■ What to produce: All pictures are to be dropped, and the remaining data set down exactly.

■ Data segment:
........
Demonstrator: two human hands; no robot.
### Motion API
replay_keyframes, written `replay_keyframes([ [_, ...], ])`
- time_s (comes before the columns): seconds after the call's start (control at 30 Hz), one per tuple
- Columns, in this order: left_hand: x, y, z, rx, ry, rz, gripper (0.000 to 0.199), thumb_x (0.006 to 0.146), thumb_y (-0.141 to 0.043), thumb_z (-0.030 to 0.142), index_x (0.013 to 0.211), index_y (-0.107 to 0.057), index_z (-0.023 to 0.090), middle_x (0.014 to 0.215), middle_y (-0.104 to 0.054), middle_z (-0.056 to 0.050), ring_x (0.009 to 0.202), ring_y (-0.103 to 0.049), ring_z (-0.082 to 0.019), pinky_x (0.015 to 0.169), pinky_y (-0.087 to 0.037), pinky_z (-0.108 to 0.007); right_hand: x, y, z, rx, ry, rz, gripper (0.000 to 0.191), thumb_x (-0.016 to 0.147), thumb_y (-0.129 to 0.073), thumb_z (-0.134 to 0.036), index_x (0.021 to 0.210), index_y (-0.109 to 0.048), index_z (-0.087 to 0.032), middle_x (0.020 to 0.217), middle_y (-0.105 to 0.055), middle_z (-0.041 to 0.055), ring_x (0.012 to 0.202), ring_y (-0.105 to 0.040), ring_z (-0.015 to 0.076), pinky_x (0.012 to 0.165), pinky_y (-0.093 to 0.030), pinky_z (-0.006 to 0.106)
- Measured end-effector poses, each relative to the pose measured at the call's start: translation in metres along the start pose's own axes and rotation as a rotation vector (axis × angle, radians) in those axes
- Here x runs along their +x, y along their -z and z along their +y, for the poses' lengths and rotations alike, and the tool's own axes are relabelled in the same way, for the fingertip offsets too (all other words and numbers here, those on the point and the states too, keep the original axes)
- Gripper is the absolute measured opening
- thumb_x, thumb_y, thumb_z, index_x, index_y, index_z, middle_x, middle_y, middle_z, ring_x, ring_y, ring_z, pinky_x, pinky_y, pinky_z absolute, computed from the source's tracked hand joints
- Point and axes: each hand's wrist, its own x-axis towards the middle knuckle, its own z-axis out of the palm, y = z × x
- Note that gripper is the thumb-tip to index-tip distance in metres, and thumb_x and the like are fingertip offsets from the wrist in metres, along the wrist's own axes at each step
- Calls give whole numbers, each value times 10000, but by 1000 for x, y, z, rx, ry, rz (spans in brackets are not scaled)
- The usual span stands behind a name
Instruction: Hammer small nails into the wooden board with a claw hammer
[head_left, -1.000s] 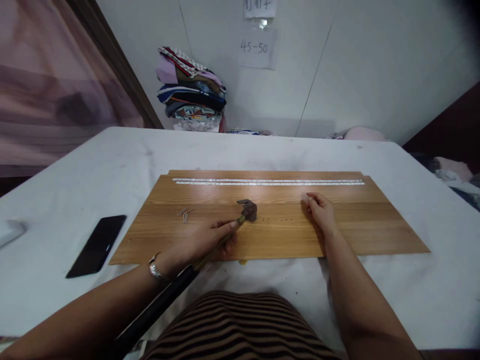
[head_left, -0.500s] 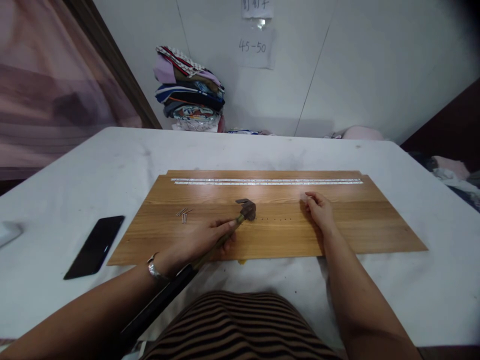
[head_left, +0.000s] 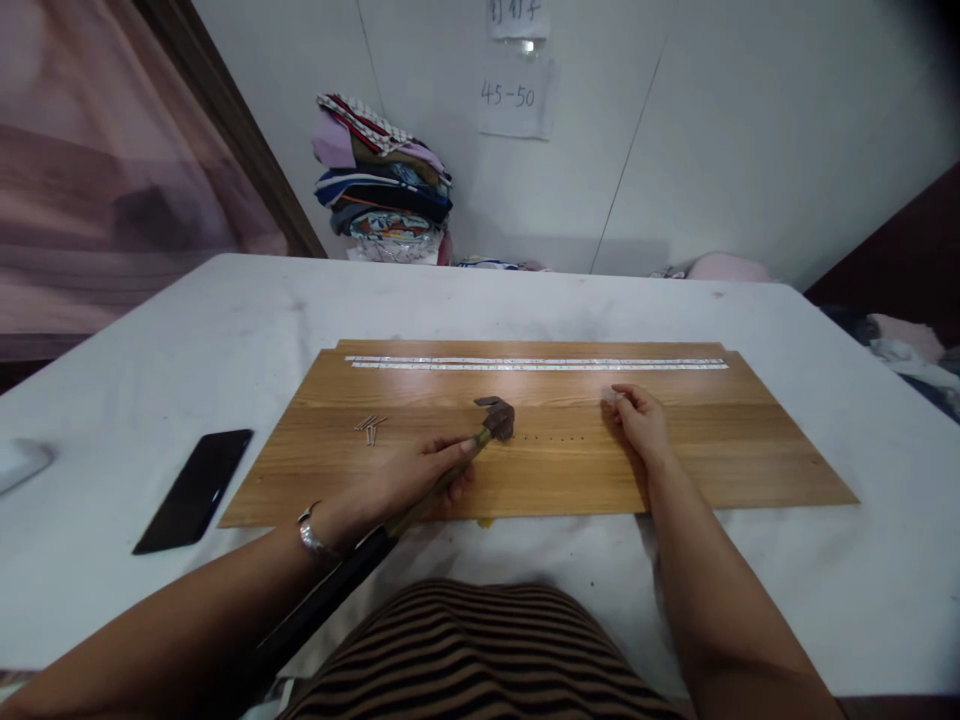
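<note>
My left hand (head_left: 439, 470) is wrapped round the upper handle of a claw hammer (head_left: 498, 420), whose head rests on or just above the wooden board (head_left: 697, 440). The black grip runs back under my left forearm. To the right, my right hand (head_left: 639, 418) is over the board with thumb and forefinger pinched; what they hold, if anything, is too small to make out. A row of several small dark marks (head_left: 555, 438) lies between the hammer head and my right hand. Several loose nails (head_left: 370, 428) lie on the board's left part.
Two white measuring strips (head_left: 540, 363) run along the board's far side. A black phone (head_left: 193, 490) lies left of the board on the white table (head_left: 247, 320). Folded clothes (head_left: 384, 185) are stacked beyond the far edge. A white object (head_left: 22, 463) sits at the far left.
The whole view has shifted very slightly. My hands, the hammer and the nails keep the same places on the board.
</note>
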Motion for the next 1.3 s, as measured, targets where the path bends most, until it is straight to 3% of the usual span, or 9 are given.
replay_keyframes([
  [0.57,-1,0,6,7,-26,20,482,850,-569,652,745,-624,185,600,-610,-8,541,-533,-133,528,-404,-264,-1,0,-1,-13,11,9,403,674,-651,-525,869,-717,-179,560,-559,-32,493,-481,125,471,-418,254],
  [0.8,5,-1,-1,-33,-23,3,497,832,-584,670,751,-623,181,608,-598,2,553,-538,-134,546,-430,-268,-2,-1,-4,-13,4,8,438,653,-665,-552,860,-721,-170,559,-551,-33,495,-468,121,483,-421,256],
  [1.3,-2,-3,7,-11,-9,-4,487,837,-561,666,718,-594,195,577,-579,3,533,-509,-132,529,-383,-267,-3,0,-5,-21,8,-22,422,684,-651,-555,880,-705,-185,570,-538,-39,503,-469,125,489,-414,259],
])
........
■ Answer box:
Demonstrator: two human hands; no robot.
### Motion API
replay_keyframes, written `replay_keyframes([ [_, ...], ])`
- time_s (comes before the columns): seconds after the call's start (control at 30 Hz), one per tuple
- Columns, in this order: left_hand: x, y, z, rx, ry, rz, gripper (0.000 to 0.199), thumb_x (0.006 to 0.146), thumb_y (-0.141 to 0.043), thumb_z (-0.030 to 0.142), index_x (0.013 to 0.211), index_y (-0.107 to 0.057), index_z (-0.023 to 0.090), middle_x (0.014 to 0.215), middle_y (-0.104 to 0.054), middle_z (-0.056 to 0.050), ring_x (0.009 to 0.202), ring_y (-0.103 to 0.049), ring_z (-0.082 to 0.019), pinky_x (0.015 to 0.169), pinky_y (-0.087 to 0.037), pinky_z (-0.108 to 0.007); right_hand: x, y, z, rx, ry, rz, gripper (0.000 to 0.191), thumb_x (-0.016 to 0.147), thumb_y (-0.129 to 0.073), thumb_z (-0.134 to 0.036), index_x (0.021 to 0.210), index_y (-0.109 to 0.048), index_z (-0.087 to 0.032), middle_x (0.020 to 0.217), middle_y (-0.105 to 0.055), middle_z (-0.041 to 0.055), ring_x (0.012 to 0.202), ring_y (-0.105 to 0.040), ring_z (-0.015 to 0.076), pinky_x (0.012 to 0.165), pinky_y (-0.093 to 0.030), pinky_z (-0.006 to 0.106)
- Measured end-effector poses, each relative to the pose measured at the call's start: translation in metres along the start pose's own axes and rotation as a rotation vector (axis × angle, radians) in those axes
- Here x runs along their +x, y along their -z and z along their +y, for the poses' lengths and rotations alike, and the tool's own axes are relabelled in the same way, for the fingertip offsets too (all other words and numbers here, those on the point and the states too, keep the original axes)
- Gripper is the absolute measured opening
- thumb_x, thumb_y, thumb_z, index_x, index_y, index_z, middle_x, middle_y, middle_z, ring_x, ring_y, ring_z, pinky_x, pinky_y, pinky_z absolute, computed from the source's tracked hand joints
- Point and axes: each hand's wrist, its own x-axis towards the middle knuckle, its own z-axis out of the palm, y = z × x
- Note that gripper is the thumb-tip to index-tip distance in metres, and thumb_x and the like are fingertip offsets from the wrist in metres, along the wrist's own axes at each step
- Calls give whole numbers, each value times 10000, but by 1000 for x, y, z, rx, ry, rz (spans in brackets are not scaled)
- The usual span stands behind a name
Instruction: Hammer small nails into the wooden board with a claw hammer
[head_left, -1.000s] 
[head_left, -0.500s] 
[head_left, +0.000s] 
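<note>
My left hand (head_left: 439, 470) is wrapped round the upper handle of a claw hammer (head_left: 498, 420), whose head rests on or just above the wooden board (head_left: 697, 440). The black grip runs back under my left forearm. To the right, my right hand (head_left: 639, 418) is over the board with thumb and forefinger pinched; what they hold, if anything, is too small to make out. A row of several small dark marks (head_left: 555, 438) lies between the hammer head and my right hand. Several loose nails (head_left: 370, 428) lie on the board's left part.
Two white measuring strips (head_left: 540, 363) run along the board's far side. A black phone (head_left: 193, 490) lies left of the board on the white table (head_left: 247, 320). Folded clothes (head_left: 384, 185) are stacked beyond the far edge. A white object (head_left: 22, 463) sits at the far left.
The whole view has shifted very slightly. My hands, the hammer and the nails keep the same places on the board.
</note>
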Motion for the next 1.3 s, as measured, targets where the path bends most, until it is straight to 3% of the usual span, or 9 are given.
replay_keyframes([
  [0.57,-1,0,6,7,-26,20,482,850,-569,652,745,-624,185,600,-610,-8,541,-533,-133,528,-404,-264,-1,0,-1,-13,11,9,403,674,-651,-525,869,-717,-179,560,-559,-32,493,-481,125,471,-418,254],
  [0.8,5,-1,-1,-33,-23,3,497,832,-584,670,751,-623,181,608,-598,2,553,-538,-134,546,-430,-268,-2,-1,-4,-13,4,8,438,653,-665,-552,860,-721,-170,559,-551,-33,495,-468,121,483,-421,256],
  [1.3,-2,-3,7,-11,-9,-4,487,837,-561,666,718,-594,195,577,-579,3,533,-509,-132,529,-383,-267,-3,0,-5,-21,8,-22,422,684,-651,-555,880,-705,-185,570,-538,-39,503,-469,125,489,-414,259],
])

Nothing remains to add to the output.